Oslo- and NYSE-listed Flex said the freight market has come under pressure from high fleet growth, relatively small arbitrage between Europe and Asia, and lacklustre 1% LNG export volume growth. Marginal intra-month arbitrage has disincentivised floating storage, it added.
“We have seen spot rates behaving totally different from the seasonal norm in the fourth quarter, with spot rates for modern tonnage being pushed down to the $20,000s, where you effectively trade steam tonnage out of the market,” chief executive Oystein Kalleklev said.
Of the 202 steam-powered LNG carriers, 103 are aged 10-19 years, 68 are aged 20-29 years and 10 ships are 30 years or older. Flex said spot charter rates for steamers are now below operating costs even before drydocking, financing and administrative costs.
About 120 steamers are expected to be redelivered by the end of the decade, with about 75 in the next two years. These have an average age of 22 and suboptimal cargo capacity of around 140,000 cu m.
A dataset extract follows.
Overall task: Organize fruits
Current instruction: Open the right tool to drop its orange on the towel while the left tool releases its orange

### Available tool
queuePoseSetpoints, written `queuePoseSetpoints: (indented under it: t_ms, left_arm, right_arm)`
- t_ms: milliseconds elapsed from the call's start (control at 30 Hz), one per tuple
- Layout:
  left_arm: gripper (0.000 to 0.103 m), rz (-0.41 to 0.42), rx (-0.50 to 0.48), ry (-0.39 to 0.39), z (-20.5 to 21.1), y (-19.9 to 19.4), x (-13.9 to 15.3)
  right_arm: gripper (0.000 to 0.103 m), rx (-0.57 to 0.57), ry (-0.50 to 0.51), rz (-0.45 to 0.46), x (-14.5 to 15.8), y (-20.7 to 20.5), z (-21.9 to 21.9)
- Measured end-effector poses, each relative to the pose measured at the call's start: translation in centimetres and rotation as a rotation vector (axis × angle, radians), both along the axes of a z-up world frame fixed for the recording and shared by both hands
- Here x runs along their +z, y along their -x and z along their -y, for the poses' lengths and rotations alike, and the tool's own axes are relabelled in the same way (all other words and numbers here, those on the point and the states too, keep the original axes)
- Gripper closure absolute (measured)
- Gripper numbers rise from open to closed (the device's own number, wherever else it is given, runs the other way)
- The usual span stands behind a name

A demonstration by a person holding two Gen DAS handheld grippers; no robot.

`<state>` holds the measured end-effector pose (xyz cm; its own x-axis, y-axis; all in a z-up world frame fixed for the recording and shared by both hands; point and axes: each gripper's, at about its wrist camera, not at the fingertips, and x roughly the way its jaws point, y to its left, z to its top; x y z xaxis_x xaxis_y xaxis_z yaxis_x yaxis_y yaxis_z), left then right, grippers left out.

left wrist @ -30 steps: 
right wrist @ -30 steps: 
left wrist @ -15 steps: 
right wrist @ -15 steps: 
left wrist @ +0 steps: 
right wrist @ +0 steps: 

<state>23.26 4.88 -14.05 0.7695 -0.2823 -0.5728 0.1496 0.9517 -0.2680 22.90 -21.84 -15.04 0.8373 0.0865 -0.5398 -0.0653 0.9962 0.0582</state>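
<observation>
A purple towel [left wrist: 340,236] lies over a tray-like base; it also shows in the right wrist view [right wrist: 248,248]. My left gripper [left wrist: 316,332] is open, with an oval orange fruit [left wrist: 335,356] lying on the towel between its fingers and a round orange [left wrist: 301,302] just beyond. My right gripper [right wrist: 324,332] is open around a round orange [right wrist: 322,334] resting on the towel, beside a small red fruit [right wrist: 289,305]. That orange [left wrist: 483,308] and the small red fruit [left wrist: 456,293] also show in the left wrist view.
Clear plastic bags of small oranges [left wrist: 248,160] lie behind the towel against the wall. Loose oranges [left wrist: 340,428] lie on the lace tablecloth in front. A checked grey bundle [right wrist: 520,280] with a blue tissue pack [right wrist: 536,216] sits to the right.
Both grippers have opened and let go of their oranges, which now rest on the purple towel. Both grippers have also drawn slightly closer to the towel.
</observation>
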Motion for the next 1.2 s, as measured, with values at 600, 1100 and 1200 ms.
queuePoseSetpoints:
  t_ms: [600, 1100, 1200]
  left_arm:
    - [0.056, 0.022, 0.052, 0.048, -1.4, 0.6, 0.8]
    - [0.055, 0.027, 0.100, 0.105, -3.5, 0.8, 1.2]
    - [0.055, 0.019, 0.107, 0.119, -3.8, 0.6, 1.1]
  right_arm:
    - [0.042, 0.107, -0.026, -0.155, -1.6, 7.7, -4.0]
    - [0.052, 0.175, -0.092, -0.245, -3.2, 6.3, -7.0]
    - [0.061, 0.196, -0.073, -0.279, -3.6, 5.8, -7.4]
“The first mass EEXI-tinction in LNGC is near,” Flex warned in its earnings presentation, referring to the IMO’s carbon intensity index for existing ships.
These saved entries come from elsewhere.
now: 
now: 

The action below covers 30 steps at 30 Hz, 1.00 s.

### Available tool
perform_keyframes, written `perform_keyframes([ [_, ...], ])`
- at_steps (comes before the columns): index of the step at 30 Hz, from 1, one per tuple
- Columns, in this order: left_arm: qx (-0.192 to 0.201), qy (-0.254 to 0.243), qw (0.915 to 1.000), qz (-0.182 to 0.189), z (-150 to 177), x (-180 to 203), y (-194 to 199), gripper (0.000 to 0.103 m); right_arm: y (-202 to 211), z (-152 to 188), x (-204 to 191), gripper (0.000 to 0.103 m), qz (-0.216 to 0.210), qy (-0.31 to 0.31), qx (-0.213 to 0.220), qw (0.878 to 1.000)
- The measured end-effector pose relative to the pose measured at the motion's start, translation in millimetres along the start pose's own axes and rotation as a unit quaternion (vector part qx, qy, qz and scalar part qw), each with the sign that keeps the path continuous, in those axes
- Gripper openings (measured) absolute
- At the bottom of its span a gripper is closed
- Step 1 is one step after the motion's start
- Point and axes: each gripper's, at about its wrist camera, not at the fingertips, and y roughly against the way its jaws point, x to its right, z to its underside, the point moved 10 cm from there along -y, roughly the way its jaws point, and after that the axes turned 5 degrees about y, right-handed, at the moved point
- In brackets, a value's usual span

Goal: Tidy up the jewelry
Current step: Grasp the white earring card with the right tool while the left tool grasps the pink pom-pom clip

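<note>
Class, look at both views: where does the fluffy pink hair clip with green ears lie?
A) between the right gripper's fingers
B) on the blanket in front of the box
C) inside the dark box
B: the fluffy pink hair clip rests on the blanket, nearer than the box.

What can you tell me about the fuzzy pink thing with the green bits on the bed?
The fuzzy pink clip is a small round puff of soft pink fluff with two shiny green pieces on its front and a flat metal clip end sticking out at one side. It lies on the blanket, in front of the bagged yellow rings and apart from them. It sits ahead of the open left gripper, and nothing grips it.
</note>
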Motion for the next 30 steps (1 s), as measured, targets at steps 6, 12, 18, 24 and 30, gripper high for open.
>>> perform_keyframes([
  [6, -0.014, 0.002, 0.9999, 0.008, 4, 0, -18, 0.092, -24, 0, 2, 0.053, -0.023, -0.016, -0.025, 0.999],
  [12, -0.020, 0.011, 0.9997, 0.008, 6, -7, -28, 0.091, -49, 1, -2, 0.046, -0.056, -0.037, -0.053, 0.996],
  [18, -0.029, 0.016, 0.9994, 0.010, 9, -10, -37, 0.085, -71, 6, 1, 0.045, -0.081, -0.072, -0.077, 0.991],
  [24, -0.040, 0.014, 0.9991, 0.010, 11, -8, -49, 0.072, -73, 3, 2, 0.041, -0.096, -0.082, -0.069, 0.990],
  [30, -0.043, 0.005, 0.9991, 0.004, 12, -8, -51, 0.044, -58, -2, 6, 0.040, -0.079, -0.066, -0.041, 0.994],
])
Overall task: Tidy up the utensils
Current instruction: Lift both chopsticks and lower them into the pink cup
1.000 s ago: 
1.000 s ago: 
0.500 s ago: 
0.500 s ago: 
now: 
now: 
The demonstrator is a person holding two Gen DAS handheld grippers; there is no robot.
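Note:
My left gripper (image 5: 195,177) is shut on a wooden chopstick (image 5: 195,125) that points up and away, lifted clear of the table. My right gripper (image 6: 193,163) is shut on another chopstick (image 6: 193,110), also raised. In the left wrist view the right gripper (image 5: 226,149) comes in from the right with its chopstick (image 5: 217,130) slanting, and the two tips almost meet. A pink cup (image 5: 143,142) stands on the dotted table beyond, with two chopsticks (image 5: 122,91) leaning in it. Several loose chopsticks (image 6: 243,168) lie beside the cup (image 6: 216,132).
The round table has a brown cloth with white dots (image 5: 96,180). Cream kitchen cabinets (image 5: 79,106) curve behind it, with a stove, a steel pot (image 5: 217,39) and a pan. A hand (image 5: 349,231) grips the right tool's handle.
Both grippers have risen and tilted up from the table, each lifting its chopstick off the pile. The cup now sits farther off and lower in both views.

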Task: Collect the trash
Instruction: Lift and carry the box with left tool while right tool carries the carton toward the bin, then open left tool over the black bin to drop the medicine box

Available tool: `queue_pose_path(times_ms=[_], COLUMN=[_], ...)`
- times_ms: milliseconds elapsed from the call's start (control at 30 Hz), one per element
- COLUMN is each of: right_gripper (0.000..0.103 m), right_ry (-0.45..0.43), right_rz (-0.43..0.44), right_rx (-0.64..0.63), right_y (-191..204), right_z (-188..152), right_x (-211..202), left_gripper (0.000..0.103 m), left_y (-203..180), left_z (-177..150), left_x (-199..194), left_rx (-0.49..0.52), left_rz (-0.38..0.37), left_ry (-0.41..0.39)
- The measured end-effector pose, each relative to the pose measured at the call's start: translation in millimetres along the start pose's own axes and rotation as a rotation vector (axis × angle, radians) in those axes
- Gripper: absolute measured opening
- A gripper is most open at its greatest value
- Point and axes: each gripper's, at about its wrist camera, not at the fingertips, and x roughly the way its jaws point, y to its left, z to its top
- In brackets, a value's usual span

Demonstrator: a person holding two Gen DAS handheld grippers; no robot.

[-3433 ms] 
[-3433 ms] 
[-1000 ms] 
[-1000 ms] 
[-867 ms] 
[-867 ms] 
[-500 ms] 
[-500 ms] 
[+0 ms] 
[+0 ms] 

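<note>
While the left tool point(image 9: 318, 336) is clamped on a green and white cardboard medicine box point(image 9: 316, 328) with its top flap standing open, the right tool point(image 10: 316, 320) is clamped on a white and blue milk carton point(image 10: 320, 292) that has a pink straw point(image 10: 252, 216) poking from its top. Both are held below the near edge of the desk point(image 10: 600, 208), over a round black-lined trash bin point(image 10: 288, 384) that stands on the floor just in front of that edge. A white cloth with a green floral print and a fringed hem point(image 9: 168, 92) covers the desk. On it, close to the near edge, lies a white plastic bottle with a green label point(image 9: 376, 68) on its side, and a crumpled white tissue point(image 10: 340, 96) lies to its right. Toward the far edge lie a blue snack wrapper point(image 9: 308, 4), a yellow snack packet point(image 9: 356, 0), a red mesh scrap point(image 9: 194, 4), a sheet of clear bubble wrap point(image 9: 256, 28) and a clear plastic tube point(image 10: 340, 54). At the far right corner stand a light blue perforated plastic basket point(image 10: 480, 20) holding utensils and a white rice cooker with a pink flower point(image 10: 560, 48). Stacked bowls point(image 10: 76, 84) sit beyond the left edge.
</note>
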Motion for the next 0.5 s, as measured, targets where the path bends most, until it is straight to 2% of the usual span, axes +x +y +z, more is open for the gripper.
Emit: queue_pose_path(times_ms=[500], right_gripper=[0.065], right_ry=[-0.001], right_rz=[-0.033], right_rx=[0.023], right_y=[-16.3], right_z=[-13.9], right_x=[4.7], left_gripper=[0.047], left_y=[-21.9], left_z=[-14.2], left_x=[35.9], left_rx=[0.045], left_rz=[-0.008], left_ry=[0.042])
Spot rates for modern two-stroke ships averaged $70,900 per day in 3Q24, down from $141,000 per day the same time last year. One-year time charter rates are around $50,000 per day and three-year time charters around $60,000 per day, or $80,000-$85,000 per day for five years or more.
Flex said it expected Donald Trump’s re-election to help the LNG market by lifting the pause on US export approvals, and easing curbs on oil and gas production.
But Trump’s hawkish stance on China — which buys large volumes of US LNG — and potential to introduce tariffs could have “complex implications for the LNG market”.
“The US-China relationship is deeply intertwined,” it said, as highlighted by ExxonMobil’s 20-year agreement with Guangdong Energy Group, which operates a 4m tonnes per year LNG import terminal in Guangdong province.
“Guangdong, one of China’s largest consumers of gas by province, has developed receiving facilities with a combined capacity of about 30m tonnes per year, underscoring its strategic importance in the LNG trade.”
Flex LNG sticks mostly to long-term contracts and so avoided the hit. Net profit for 3Q24 came in at $17.4m and adjusted net profit at $28.7m on revenue of $90.5m, in line with guidance. Adjusted earnings before interest, tax, depreciation and amortisation was $70.4m.
Flex’s average time charter equivalent rate was $75,426 per day, also in line with guidance.
It expects revenue to stay at a flat $90m in 4Q24 with just one of its ships, Flex Artemis (IMO: 9851634), exposed to spot rates through a variable time charter.
Flex LNG said it agreed with a supermajor to extend charters for carriers Flex Courageous (IMO: 9825439) and Flex Resolute (IMO: 9851646) to 2032, with the right to extend to 2039. Flex boasted a minimum charter backlog of 50 years, which could grow to 82 years if charterers used all their extension options.
Flex made cash proceeds of about $96.7m from refinancing deals for in the third quarter.
In October it sold and leased back its 2018-built Flex Endeavour (IMO: 9762261) netting $160m with a bareboat charter of approximately 10 years, with an option to buy the ship back at a fixed price after 8.5 years.